### About this task
Everything from the line with "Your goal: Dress" through the last line of the data below should be copied exactly, apart from the pictures.

### Extracted material
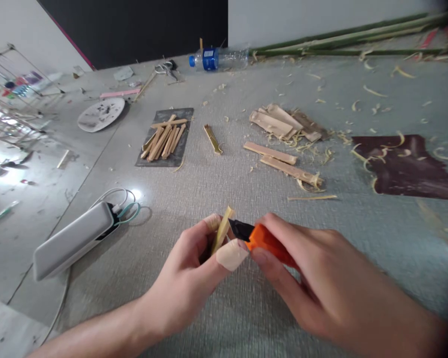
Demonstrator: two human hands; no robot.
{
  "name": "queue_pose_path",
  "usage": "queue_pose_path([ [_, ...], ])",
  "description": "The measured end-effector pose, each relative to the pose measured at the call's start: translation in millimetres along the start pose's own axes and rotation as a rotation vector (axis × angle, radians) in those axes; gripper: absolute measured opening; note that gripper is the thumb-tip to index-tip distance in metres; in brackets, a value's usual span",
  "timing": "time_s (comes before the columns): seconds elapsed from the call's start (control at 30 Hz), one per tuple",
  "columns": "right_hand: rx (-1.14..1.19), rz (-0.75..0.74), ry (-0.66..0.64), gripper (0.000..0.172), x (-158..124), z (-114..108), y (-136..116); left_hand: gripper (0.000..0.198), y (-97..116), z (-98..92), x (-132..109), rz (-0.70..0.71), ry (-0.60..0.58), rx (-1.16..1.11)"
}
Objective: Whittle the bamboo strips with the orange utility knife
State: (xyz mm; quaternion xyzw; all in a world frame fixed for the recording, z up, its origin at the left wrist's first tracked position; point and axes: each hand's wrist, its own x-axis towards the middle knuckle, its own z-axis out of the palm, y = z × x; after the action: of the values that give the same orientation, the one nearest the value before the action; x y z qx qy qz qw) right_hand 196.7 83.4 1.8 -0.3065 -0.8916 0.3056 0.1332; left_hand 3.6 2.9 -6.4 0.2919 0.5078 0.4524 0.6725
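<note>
My left hand (pixel 197 263), with tape or a plaster on its thumb and a finger, is closed around a short bamboo strip (pixel 222 231) that slants upward. In my right hand (pixel 309 263) is an orange utility knife (pixel 271 243) with a dark blade. The blade meets the strip near its upper end, and my left thumb lies close to the knife's front. Beyond my hands lies a separate small bamboo piece (pixel 212 139). The lower part of the strip is hidden inside my left hand.
Small cut sticks (pixel 166 139) lie on a dark sheet (pixel 144 160). Wider bamboo slats (pixel 274 122) and shavings are to the right, near brown sandpaper (pixel 410 171). A power bank (pixel 76 238) with a cable is at left. Behind are a plastic bottle (pixel 224 58), scissors (pixel 166 69) and green bamboo poles (pixel 343 42).
</note>
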Motion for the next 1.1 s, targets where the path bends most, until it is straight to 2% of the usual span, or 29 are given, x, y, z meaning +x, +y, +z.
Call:
queue_pose_path([
  [0.37,0.01,0.01,-0.036,0.025,1.6,0.6,0.4,0.029,-0.9,-0.7,-0.1,0.011,0.025,0.044],
  [0.77,-0.009,0.012,-0.047,0.025,0.1,-0.8,-1.2,0.03,-0.2,-0.8,-1.5,0.023,0.0,0.052],
  [0.97,-0.027,0.0,-0.04,0.022,1.2,-2.6,-1.8,0.03,-1.9,0.9,-1.5,0.101,0.073,0.167],
  [1.1,-0.027,0.025,-0.012,0.027,2.4,-2.2,-4.1,0.03,-5.8,-0.3,-2.7,0.129,0.093,0.223],
])
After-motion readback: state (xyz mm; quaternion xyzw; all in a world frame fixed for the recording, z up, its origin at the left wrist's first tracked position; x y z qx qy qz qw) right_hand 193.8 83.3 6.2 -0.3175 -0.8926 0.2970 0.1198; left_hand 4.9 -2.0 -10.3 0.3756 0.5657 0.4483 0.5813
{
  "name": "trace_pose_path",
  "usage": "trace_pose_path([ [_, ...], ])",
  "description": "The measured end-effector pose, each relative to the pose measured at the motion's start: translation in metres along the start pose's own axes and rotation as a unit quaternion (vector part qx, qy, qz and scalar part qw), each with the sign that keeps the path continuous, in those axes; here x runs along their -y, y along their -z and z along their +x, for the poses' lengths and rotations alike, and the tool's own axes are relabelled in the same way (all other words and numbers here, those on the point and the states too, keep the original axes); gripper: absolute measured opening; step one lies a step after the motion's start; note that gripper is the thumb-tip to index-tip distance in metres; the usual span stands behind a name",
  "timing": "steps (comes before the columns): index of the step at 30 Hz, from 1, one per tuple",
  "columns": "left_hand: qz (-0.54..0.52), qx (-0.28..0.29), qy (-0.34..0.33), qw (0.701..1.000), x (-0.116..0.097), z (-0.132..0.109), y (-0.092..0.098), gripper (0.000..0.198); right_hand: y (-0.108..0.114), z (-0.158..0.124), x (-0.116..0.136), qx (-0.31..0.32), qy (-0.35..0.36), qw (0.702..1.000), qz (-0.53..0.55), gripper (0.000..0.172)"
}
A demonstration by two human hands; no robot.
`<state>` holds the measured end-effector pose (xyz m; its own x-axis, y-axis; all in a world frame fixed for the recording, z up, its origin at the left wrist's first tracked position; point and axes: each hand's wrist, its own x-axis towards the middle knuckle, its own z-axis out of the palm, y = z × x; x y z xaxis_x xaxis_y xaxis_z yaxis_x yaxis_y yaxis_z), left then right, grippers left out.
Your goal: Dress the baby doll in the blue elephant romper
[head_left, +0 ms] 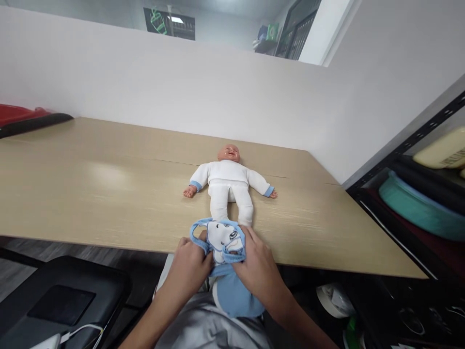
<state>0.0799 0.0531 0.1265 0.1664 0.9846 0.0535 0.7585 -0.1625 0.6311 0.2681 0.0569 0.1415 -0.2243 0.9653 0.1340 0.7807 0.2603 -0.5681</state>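
A baby doll [228, 184] in a white suit with blue cuffs lies on its back on the wooden table [90, 194], its feet toward me. At the table's near edge both my hands grip a small blue and white garment [223, 240] with a cartoon print. My left hand [189, 269] pinches its left side. My right hand [256, 266] clutches its right side, close to the doll's foot. The blue lower part of the garment hangs over my lap.
A white partition wall stands behind the table. A black metal shelf [410, 194] at the right holds a teal basin [417, 206]. A red and black object [25, 118] lies at the far left. A black seat [61, 300] with a white cable is at the lower left.
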Motion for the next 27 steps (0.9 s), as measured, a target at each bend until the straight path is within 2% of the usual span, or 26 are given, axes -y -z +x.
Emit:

### Written solution
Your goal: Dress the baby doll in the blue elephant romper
[head_left, +0 ms] 
<state>0.0799 0.0531 0.1265 0.1664 0.9846 0.0535 0.7585 -0.1625 0.6311 0.2681 0.0569 0.1415 -0.2243 0.9653 0.1340 0.7807 0.2603 -0.5681</state>
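A baby doll [228, 184] in a white suit with blue cuffs lies on its back on the wooden table [90, 194], its feet toward me. At the table's near edge both my hands grip a small blue and white garment [223, 240] with a cartoon print. My left hand [189, 269] pinches its left side. My right hand [256, 266] clutches its right side, close to the doll's foot. The blue lower part of the garment hangs over my lap.
A white partition wall stands behind the table. A black metal shelf [410, 194] at the right holds a teal basin [417, 206]. A red and black object [25, 118] lies at the far left. A black seat [61, 300] with a white cable is at the lower left.
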Motion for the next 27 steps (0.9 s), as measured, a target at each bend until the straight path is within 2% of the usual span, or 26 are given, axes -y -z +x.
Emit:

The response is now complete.